ちなみに、この鈴木発案のの写真模擬店はと言えば、その時は直ぐばれると思ったのだが、恐ろしい事に学園祭期間中、女子にばれる事無く乗り切った。
後日聞いた所、学生会の役員(勿論男子)に写真を賄賂代わりに贈り、色々便宜を図ってもらったらしい・・・
ちなみに・・・
実はこの話、猛本人が知らない裏の事情が存在する。
猛が後にしてから五分後、一人の女子生徒が反対側のドアからこの模擬店に入っていった。
その室内は・・・先程とは打って変わって男子生徒の写真が当たり一面に用意されていた。
そう・・・反対側が女子のそういった写真を販売するのに対して、此方では女子(どちらかと言えば腐女子)向けに男子の写真を売っていた。
「いらっしゃい・・・って芹ちゃんか」
応対に出た鈴木に女子生徒・・・芹は開口一番で、
「猛の写真ある?」
「ああ、あるぜ・・・って言うかここに来る客のほとんどは、猛の写真を買ってくんだよな・・・ったく何で猛の奴だけが」
ぶつくさ言いながら、取り出したのは完全に無防備で学生服から、『出張北河神社』用の服装に着替える猛の写真。
「へえ?今まで誰が買ってきたの?」
「ああ猛のは琴乃ちゃん、明日香ちゃん、サクヤちゃんが大量に、それとヒミコちゃんと汀ちゃんが大斗の写真を競うように全部買っていった」
「あ〜なるほどね・・・そういえば北河さんは来ていないの?」
「ああ、北河は来る必要ないから」
「必要ない?」
「ああ、北河に極秘で許可をもらった時の条件は猛の写真を全て最優先で渡すって事だから」
「あははは・・・北河さんも特権行使しているわね」
特権と言うより乱用に限りなく近いが、普段の彼女を知る者から見ればそれは笑い話だった。

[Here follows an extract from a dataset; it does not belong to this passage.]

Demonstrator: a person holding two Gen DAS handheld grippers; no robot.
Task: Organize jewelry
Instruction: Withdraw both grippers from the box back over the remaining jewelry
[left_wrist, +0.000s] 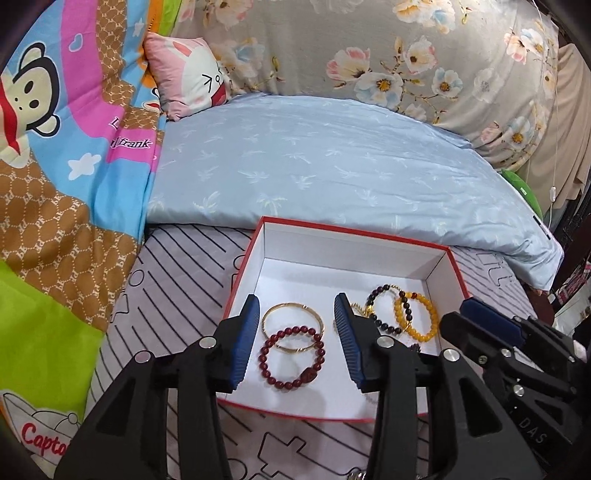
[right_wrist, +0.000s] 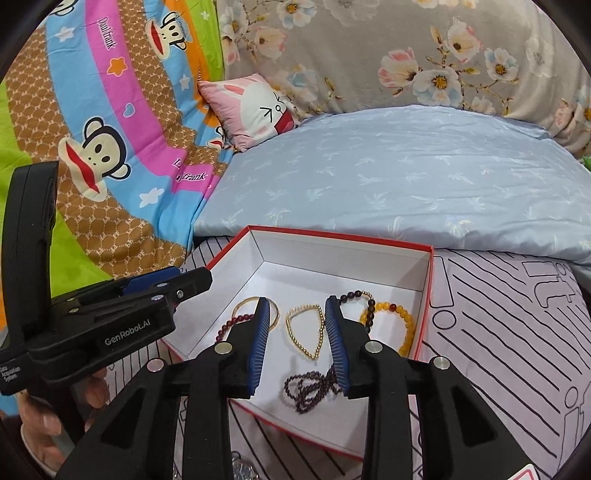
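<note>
A red-edged white box (left_wrist: 343, 230) lies on the striped bed sheet and also shows in the right wrist view (right_wrist: 332, 236). In it lie a gold bangle (left_wrist: 275, 314), a dark red bead bracelet (left_wrist: 273, 369), a yellow bead bracelet (left_wrist: 428, 317) and a dark bead bracelet (left_wrist: 376, 295). The right wrist view adds a gold bead chain (right_wrist: 299, 332) and a purple bead strand (right_wrist: 306, 387). My left gripper (left_wrist: 297, 314) is open and empty above the bangle. My right gripper (right_wrist: 295, 310) is open and empty above the gold chain.
A light blue pillow (left_wrist: 332, 162) lies behind the box. A cartoon monkey quilt (left_wrist: 55, 147) is on the left, with a small pink cushion (left_wrist: 188, 74). A floral blanket (left_wrist: 406, 55) is at the back. A metal watch (right_wrist: 243, 469) lies near the bottom edge.
</note>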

「て言うか俺が言うのもなんだ・・・大丈夫か?うちの生徒会?」
この歩くガセネタに心配されれば、おしまいであるだろうが・・・
さて、話も尽きぬでしょうが、これでひとまず打ち切りとさせて頂きましょう。
まだまだ、話もあるのでそれを皆さんで探されるのも一興ですので。
後書き
久しぶりにエゴ関連の作品を書かせて頂きました。
本来でしたらもう少し早く書きたかったのですが、構想が煮詰まり、ここまで遅れてしまいした。